El jefe del Gobierno, Pedro Sánchez, se verá el próximo martes por cuarta vez en China con el presidente del país, Xi Jinping, para abordar, además de las relaciones bilaterales y el aumento de las inversiones del gigante asiático en España, el actual momento geopolítico mundial y las tensiones arancelarias.

La reunión se enmarca en la primera visita de Sánchez a Pekín que, en lenguaje diplomático, tiene carácter oficial, y, por ello, su esposa, Begoña Gómez, forma parte de la delegación española tras la invitación expresa de las autoridades chinas y participará en algunos de los actos previstos, como el banquete oficial con que serán agasajados.

Aunque el jefe del Ejecutivo llega este sábado a China, su agenda oficial no comenzará hasta el lunes y se prolongará hasta el miércoles.

La situación en Oriente Medio, tras el alto el fuego acordado por Estados Unidos e Irán, estará muy presente en la reunión de Sánchez con Xi y en las que mantendrá también con las otras dos principales autoridades del país, el primer ministro, Li Qiang (con quien presidirá la firma de varios acuerdos), y el presidente de la Asamblea, Zhao Leji.

A esas reuniones asistirá el ministro de Asuntos Exteriores, José Manuel Albares, quien no ha viajado junto a Sánchez y se desplazará expresamente para esa jornada.

Defensa de China ante Trump

China no ha tenido un papel relevante en este conflicto pero sí ha coincidido con la posición del Gobierno de considerar contrario al derecho internacional el ataque de Estados Unidos e Israel a Irán.

Además, salió en defensa de España ante las amenazas del presidente de Estados Unidos, Donald Trump (quien se reunirá con Xi en Pekín dentro de un mes), de cortar relaciones comerciales debido a la posición española ante ese ataque, rechazando que el comercio se use como arma.

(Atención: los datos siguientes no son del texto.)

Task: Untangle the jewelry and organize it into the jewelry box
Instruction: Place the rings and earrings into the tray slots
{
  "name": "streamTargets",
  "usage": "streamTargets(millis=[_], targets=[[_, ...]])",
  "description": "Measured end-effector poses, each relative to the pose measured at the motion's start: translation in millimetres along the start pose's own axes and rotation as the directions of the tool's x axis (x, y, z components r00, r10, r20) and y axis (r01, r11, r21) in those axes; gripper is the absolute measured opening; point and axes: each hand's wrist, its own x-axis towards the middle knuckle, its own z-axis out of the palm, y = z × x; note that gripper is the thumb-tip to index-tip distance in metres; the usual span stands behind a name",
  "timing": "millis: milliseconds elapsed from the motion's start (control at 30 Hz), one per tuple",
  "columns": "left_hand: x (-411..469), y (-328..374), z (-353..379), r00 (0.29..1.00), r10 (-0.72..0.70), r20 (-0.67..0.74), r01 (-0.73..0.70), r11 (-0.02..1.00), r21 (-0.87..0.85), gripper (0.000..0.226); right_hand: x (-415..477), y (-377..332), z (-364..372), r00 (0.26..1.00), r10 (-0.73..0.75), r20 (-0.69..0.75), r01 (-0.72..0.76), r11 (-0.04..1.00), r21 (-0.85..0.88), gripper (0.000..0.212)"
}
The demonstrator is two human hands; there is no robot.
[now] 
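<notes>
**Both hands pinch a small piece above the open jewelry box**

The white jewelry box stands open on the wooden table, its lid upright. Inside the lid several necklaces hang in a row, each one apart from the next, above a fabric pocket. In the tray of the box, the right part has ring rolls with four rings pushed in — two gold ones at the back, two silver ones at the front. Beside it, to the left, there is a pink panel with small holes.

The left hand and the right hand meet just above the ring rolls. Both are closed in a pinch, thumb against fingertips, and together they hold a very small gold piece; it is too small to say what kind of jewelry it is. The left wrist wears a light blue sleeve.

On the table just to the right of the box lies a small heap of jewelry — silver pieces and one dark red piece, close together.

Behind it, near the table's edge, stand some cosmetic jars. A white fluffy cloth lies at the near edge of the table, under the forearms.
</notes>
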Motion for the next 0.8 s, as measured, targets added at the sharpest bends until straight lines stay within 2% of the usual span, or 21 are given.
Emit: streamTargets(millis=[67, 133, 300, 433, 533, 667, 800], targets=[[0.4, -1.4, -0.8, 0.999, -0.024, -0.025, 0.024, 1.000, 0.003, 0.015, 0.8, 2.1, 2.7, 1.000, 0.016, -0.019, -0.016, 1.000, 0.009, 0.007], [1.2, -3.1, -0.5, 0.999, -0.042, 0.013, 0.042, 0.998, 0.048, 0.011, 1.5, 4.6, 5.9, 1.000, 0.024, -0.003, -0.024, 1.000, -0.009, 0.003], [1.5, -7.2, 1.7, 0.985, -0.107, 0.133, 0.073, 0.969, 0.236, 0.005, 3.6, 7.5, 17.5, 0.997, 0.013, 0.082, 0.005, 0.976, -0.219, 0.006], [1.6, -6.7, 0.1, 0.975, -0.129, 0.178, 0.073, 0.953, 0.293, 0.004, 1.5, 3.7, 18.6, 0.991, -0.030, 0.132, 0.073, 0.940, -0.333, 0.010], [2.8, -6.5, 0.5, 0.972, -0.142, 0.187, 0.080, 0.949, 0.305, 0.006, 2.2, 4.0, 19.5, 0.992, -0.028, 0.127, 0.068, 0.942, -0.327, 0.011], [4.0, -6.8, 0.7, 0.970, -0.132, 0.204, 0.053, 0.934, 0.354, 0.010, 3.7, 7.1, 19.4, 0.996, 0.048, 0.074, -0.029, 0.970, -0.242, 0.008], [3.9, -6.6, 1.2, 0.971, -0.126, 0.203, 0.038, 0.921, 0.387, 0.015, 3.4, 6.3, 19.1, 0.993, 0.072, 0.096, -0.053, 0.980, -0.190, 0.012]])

Fuentes del Gobierno resaltan la relación de confianza que se ha ido forjando de forma paulatina entre Sánchez y el presidente chino y que facilitan la influencia de España en la relación entre el país asiático y la Unión Europea.

También las autoridades chinas destacan la relación bilateral que se ha ido tejiendo en los últimos años, y el portavoz de la Cancillería china, Lin Jian, con motivo de este viaje de Sánchez, ha asegurado que su país y España son ya "socios estratégicos integrales".

Junto al objetivo de profundizar en la relación política, el viaje pretende también intentar equilibrar las de carácter económico, buscando nuevas inversiones para España que generen valor añadido local, y abriendo puertas a que más empresas españolas puedan operar en China.

A ello se suma fortalecer la relación bilateral en los ámbitos de la educación, la cultura y la innovación.

Un viaje que no es contra nadie

Para conseguir todo ello, la agenda de Sánchez incluye una visita a la universidad de Tsinghua, una de las más prestigiosas de China, donde tendrá una intervención y se reunirá con expertos en relaciones internacionales, para trasladarse después a la Academia China de Ciencias, que le concederá un título honorífico.

Visitará además la sede de la tecnológica Xiaomi, puntera en software para móviles, se reunirá con inversores chinos y con empresarios españoles con intereses en el país, y tendrá otros encuentros con representantes de empresas innovadoras, y con los responsables de la Cámara de Comercio UE-China.

Esa relación entre los Veintisiete y el país asiático es considerada de gran relevancia para el Gobierno, que ante este viaje, ha coordinado mensajes con las principales autoridades comunitarias.

La visita del año pasado se realizó en medio de las tensiones arancelarias provocadas por la administración estadounidense, cuyo secretario del Tesoro, Scott Besent, advirtió ante esa visita que acercarse a China seria "como cortarse el cuello".

Ante ello, el propio presidente del Gobierno subrayó que la política exterior no va contra nadie, sino en defensa del entendimiento entre países, del orden multilateral y del libre comercio, y a eso se remiten las fuentes del Ejecutivo ante la posibilidad de que Estados Unidos siga viendo con malos ojos este viaje.

Pese a que el déficit comercial de España en su relación con China no ha logrado rebajarse, el Gobierno recuerda que eso ha ocurrido también con todo el conjunto de la UE, y resalta el aumento de las exportaciones.